JCL condemns Bibi’s outreach to racist political party

Benjamin Netanyahu’s outreach to a racist Israeli political party has drawn an unprecedented condemnation from the JCL.

In an unprecedented move for the Jewish Community of Louisville, its Board of Directors has “condemned” Israeli Prime Minister Benjamin Netanyahu’s outreach to an openly racist political party.
The board took the historic step by through a resolution it adopted Monday by a unanimous vote.
“We have never condemned an Israeli prime minister,” said Matt Goldberg, director of the Jewish Community Relations Council, which recommended the resolution. “We have issued critical statements of the Israeli government, but we have never condemned an Israeli prime minister by name, and we have certainly never done it with a board resolution.”
Netanyahu, who is facing a surprisingly strong challenge from the centrist Blue and White coalition in the April 9 national election, has brokered a political marriage between the right wing Jewish Home Party and the extremist Otzma Yehudit, among whose leaders are disciples of the late anti-Arab Rabbi Meir Kahane.
The two parties, both of which are to the right of Netanyahu’s Likud, will run together in the election and could join the government if Netanyahu wins.
“The teachings of Meir Kahane and leaders of Otzma Yehudit are inconsistent with Jewish values and precepts,” the JCL resolution says. “Prime Minister Netanyahu’s attempts to encourage an electoral relationship with the inherently racist Otzma Yehudit party is to be condemned [and] Otzma Yehudit should be forbidden to be seated in the Israeli Knesset.”
It further states that Otzma Yehudit should be “boycotted” in Israel and the United States.
The resolution reaffirms the JCL’s support for a two-state solution – one Jewish, one Palestinian – living side by side.
It also states that all minorities living in Israel should have the same rights as Jewish citizens.
That last point apparently refers to a March 10 statement by Netanyahu on social media that Israel “is not a state of all its citizens.”
The JCL joins a long list of Jewish organizations that have come out against Netanyahu’s arranged marriage between Jewish Home and Otzma Yehudit. Among them are the Jewish Council for Public Affairs, the Anti-Defamation League, the American Jewish Committee and the American Israel Public Affairs Committee (AIPAC).
AIPAC’s opposition is especially notable since it rarely takes a contrarian position to Israel, and Netanyahu is slated to speak at its annual policy conference later this month.
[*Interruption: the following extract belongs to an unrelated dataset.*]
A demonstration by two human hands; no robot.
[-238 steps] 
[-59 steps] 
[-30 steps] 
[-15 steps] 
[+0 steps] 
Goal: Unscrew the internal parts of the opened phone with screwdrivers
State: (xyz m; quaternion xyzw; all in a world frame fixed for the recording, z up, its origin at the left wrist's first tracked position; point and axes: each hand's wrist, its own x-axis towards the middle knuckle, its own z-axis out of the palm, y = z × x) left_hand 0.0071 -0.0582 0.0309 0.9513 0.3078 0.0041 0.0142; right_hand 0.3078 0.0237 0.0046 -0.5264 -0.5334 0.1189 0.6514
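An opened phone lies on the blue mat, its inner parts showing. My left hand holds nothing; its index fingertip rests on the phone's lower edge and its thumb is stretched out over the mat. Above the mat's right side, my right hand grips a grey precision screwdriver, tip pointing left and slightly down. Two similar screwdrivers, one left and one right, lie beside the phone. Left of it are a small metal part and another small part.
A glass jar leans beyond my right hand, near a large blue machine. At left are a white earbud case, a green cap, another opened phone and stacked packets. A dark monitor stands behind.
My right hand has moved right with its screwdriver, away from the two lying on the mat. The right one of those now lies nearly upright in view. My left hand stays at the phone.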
Benny Gantz, a leader of Blue and White, will also speak.
Otzma Yehudit, which is Hebrew for “Jewish Power,” stands for a greater Israel from the Jordan River to the Mediterranean Sea. It calls for the annexation of the West Bank and the resettlement of Palestinian and Israeli Arabs in Arab countries. It also wants to restore Israeli sovereignty over the Temple Mount and cancel the Oslo Accords.
Party head Michael Ben-Ari has called Kahane his rabbi and his teacher. Another party leader, Baruch Marzel, one time a Kahane aide, holds a party every year at the grave of Baruch Goldstein, who in 1994 massacred 29 Palestinians at the Cave of the Patriarchs.
Rabbi David Ariel-Joel of The Temple, who previously led the Reform Movement in Israel, has called Otzma Yehudit “a true danger to Israel’s democracy, and to Israeli society.”
Nevertheless, he said they do have influence in Israel, noting they have been elected to the Knesset twice before.
Thirty-eight Religious Zionist American rabbis have signed a petition condemning the merger.
Conversely, The National Council of Young Israel, an Orthodox synagogue organization, defended Netanyahu’s deal, but 22 NCYI synagogues quickly declared that the organization was not speaking for them and called upon leadership to “cease making all political pronouncements.”
NCYI President Farley Weiss later clarified the statement, saying it did not speak for individual synagogues.

(JTA contributed to this story.)

 

 

 

Comments

  1. Did the JCL condemn Obama’s outreach to Farakhan?

    Seems like a double-standard to condemn one leader who reached out to racists but not another. As a matter of fact it seems pretty anti-semitic and racist of the JCL to have one standard for a Jewish leader but another one for one who is not Jewish.